The General Medical Council has released its new prescribing guidance, a year after it was scheduled to publish the document.

The 'Good practice in prescribing and managing medicines and devices' strengthens and broadens the current advice on prescribing medicines to include medical devices, and gives key updates on using unlicensed medicines.

The issues surrounding unlicensed and off-label prescribing delayed the publication of the GMC’s documents, given the contention of this practice.

Doctors are clinically free to prescribe medicines that have no licence for a particular disease, and are often used to treat patients with rare disease where no specific therapy exists, or for young children.

But pharma has voiced concerns that doctors may be prescribing some unlicensed medicines when a licensed alternative exists in order to cut costs.

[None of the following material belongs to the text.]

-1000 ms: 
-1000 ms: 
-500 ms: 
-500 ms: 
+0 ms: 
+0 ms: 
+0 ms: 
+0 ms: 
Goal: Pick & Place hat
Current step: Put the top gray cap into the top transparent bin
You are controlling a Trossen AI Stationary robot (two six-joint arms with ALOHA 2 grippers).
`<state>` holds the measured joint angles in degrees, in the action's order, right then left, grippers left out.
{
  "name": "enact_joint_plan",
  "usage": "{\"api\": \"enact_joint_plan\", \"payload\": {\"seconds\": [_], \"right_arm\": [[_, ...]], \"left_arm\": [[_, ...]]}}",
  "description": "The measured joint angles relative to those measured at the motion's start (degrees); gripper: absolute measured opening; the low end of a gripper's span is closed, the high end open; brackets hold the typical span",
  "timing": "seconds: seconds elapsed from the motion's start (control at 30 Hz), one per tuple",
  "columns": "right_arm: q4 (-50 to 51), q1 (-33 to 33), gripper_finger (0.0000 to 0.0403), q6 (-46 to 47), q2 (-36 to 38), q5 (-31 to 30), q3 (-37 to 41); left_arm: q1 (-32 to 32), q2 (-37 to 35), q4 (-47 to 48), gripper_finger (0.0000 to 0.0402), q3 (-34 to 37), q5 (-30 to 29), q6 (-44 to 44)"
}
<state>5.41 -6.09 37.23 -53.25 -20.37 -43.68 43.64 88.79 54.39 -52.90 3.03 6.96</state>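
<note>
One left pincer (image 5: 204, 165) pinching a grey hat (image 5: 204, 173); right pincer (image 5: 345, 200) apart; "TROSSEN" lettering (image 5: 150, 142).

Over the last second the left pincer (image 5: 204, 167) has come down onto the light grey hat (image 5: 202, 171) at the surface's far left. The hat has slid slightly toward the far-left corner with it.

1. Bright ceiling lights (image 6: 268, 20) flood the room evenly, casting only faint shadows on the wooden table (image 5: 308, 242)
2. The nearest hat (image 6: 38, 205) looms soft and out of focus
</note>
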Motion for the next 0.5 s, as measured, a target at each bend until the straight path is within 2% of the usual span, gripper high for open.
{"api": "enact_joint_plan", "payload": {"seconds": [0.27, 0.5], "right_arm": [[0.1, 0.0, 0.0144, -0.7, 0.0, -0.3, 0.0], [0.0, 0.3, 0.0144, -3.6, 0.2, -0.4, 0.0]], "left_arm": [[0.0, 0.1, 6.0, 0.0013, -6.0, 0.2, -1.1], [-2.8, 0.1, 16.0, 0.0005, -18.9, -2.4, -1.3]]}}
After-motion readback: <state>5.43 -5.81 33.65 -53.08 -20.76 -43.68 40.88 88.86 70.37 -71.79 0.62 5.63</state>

Specifically, the concerns centre around the off-label use of Roche’s cancer drug Avastin for the eye condition wet AMD.

Novartis’ Lucentis is currently the only NICE-approved drug for this condition, but Avastin is much cheaper and chemically similar to Lucentis, leading to many ophthalmologists to prescribe it in an effort to save costs, which has caused much consternation at Roche - who own rights to the drug in the USA - Novartis, and for the ABPI.

The GMC has been looking to clarify its position on this, and in its new publication the doctors' regulator said clinicians can still prescribe medicines outside their licence only "when it is necessary to do so to meet the specific needs of the patient” – meaning the focus is on the patient's interest, not the NHS' finances

Stephen Whitehead, chief executive of the ABPI said: “We warmly welcome the GMC’s updated guidance to clinicians on good practice in prescribing medicines, which is a significant improvement on the draft. In particular, we welcome the guidance on the circumstances in which unlicensed medicines are prescribed, which retains the GMC’s previous position.”

“Decisions on the prescribing of unlicensed medicines are never easy, and this is why it is so critical to get this guidance right. The GMC has listened to stakeholders and taken an open and constructive approach to engaging with us. The new guidance reaffirms that patient need should be at the heart of clinical decisions.”

The guidance also says that doctors should avoid prescribing for themselves or their families, unless it is an emergency where lives or health are at serious risk.

They must, as well, not prescribe performance-enhancing drugs or treatments to athletes - any doctor who suspects that an athlete’s performance is improperly enhanced should raise concerns in the public interest.

In addition, the guidance bans doctors from remotely prescribing drugs such as Allergan’s Botox or other similar injectable cosmetics by phone, email, video-link or fax – a move which came into force in July last year.

The guidance also reminds doctors that they must report any adverse incidents involving drugs medical devices such as X-ray and other imaging equipment, pacemakers, artificial joints and anaesthetic equipment.

Niall Dickson, chief executive of the General Medical Council, said: “Safe prescribing is at the heart of good medicine and it's a skill that doctors must develop and keep up to date throughout their careers.

“This new guidance tightens the current rules on prescribing and addresses the challenges doctors face in this complex area.

“We very much hope doctors will find this guidance useful, not least in making clear what is expected from them so patients receive the best possible treatment and care.”

The guidance comes into force on 25 February and replaces the previous edition, published in 2008.